PROBLEM DESCRIPTION: Please tally the lines below that contain the word "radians" and reply with the total alone.

___ PROVIDED RECORDS

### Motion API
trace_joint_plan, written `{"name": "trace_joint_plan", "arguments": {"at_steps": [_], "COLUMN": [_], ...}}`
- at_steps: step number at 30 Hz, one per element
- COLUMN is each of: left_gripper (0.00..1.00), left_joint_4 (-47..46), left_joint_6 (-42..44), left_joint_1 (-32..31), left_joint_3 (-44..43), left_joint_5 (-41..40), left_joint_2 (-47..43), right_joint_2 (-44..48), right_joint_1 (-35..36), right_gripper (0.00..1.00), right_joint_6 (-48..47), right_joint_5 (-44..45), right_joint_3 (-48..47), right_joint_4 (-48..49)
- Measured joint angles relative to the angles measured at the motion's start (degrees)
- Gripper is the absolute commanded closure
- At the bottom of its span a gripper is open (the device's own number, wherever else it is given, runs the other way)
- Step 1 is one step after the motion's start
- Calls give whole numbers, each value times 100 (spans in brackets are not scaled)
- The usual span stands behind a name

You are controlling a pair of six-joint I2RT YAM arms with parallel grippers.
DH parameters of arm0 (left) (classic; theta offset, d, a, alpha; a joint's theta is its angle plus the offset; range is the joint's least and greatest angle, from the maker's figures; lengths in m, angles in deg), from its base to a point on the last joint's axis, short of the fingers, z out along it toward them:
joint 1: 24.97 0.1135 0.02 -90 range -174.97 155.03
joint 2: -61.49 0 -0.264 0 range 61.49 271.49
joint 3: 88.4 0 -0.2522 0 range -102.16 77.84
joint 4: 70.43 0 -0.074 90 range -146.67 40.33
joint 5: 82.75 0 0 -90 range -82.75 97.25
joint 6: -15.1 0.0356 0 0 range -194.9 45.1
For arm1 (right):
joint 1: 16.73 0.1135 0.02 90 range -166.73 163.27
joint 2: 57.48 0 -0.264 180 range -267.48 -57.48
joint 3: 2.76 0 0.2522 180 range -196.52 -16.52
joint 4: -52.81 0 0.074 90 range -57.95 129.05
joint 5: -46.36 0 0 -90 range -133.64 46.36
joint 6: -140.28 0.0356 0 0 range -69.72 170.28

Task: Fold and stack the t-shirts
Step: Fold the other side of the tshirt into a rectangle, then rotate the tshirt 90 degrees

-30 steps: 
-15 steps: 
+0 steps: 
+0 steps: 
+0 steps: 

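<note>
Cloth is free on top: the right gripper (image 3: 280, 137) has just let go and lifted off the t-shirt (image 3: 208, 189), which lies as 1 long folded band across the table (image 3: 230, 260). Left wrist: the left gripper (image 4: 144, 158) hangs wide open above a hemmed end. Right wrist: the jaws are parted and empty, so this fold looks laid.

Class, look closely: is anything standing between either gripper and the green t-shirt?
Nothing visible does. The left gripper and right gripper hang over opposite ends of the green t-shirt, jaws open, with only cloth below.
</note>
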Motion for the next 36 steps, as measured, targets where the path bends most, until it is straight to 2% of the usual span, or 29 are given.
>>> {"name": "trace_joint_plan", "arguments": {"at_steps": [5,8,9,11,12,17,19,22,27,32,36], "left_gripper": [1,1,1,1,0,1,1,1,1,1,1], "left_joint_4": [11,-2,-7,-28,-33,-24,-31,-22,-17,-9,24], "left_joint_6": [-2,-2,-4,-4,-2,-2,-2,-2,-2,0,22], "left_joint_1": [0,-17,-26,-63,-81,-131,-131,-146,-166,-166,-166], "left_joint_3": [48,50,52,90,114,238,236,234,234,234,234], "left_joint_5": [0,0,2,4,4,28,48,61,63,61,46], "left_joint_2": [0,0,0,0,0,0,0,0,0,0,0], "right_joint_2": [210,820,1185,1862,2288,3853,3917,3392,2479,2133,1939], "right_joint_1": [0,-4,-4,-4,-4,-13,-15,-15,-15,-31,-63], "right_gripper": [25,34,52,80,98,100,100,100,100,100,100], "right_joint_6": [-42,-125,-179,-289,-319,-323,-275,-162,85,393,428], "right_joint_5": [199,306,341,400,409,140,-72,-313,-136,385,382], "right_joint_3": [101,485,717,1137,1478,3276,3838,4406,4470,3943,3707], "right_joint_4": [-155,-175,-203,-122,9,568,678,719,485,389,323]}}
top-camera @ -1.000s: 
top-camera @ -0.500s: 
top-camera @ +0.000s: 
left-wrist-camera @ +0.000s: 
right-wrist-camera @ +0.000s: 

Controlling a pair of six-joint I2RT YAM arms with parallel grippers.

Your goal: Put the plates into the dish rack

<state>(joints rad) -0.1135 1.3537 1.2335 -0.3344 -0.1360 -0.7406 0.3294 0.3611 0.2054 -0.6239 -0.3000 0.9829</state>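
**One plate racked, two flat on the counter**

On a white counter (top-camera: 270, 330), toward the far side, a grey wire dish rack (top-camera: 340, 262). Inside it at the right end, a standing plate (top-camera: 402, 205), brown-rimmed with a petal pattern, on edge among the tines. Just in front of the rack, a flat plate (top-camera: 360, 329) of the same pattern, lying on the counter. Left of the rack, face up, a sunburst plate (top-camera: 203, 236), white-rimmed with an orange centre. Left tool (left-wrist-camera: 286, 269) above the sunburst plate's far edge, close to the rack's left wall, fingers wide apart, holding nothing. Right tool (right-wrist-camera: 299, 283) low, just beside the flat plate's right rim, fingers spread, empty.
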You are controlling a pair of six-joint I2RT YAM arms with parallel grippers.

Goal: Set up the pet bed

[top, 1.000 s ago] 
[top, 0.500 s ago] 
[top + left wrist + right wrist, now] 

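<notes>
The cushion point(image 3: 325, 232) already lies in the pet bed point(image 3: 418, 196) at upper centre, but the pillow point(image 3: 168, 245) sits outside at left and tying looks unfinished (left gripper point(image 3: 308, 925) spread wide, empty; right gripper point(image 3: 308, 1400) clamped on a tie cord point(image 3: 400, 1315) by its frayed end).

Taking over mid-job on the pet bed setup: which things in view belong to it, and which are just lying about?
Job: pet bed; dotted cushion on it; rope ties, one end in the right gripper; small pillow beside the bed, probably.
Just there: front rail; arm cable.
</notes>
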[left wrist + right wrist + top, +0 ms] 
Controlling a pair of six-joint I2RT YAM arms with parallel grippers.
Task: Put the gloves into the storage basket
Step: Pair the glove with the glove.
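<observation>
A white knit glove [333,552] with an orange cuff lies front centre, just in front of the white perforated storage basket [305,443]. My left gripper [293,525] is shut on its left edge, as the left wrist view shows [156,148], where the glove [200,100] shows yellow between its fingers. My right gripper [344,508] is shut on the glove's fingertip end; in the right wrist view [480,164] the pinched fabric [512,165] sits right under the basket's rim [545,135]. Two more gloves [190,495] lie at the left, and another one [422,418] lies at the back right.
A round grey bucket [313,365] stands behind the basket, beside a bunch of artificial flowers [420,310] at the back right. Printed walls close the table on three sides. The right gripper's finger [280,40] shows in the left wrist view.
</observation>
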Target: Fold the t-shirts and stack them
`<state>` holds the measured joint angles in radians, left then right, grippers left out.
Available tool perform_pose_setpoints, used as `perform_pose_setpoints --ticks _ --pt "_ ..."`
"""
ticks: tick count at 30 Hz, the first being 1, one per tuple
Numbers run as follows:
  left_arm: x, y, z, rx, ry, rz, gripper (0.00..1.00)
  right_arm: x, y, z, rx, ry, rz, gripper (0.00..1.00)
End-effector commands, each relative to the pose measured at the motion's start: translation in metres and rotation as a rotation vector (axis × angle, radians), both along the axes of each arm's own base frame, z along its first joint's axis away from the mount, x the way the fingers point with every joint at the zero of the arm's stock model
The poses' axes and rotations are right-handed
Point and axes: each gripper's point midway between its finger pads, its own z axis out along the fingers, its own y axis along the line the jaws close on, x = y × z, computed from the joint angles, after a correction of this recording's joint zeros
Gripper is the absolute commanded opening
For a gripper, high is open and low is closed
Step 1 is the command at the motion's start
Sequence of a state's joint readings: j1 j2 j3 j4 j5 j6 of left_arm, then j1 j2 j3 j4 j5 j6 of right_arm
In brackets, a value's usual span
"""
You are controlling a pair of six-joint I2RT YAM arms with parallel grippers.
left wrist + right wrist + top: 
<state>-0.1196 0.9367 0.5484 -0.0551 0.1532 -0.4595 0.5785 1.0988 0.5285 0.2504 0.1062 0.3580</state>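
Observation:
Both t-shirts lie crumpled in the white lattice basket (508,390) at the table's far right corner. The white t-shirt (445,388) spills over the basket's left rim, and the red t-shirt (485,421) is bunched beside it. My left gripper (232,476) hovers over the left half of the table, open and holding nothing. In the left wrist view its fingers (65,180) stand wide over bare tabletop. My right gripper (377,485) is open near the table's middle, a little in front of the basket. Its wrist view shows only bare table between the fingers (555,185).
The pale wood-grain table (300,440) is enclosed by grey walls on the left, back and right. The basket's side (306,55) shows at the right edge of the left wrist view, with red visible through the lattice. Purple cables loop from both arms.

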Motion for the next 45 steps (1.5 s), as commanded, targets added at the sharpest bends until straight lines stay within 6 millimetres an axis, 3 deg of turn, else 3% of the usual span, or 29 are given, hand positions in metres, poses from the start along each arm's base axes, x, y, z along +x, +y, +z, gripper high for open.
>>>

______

YOUR SOLUTION: 2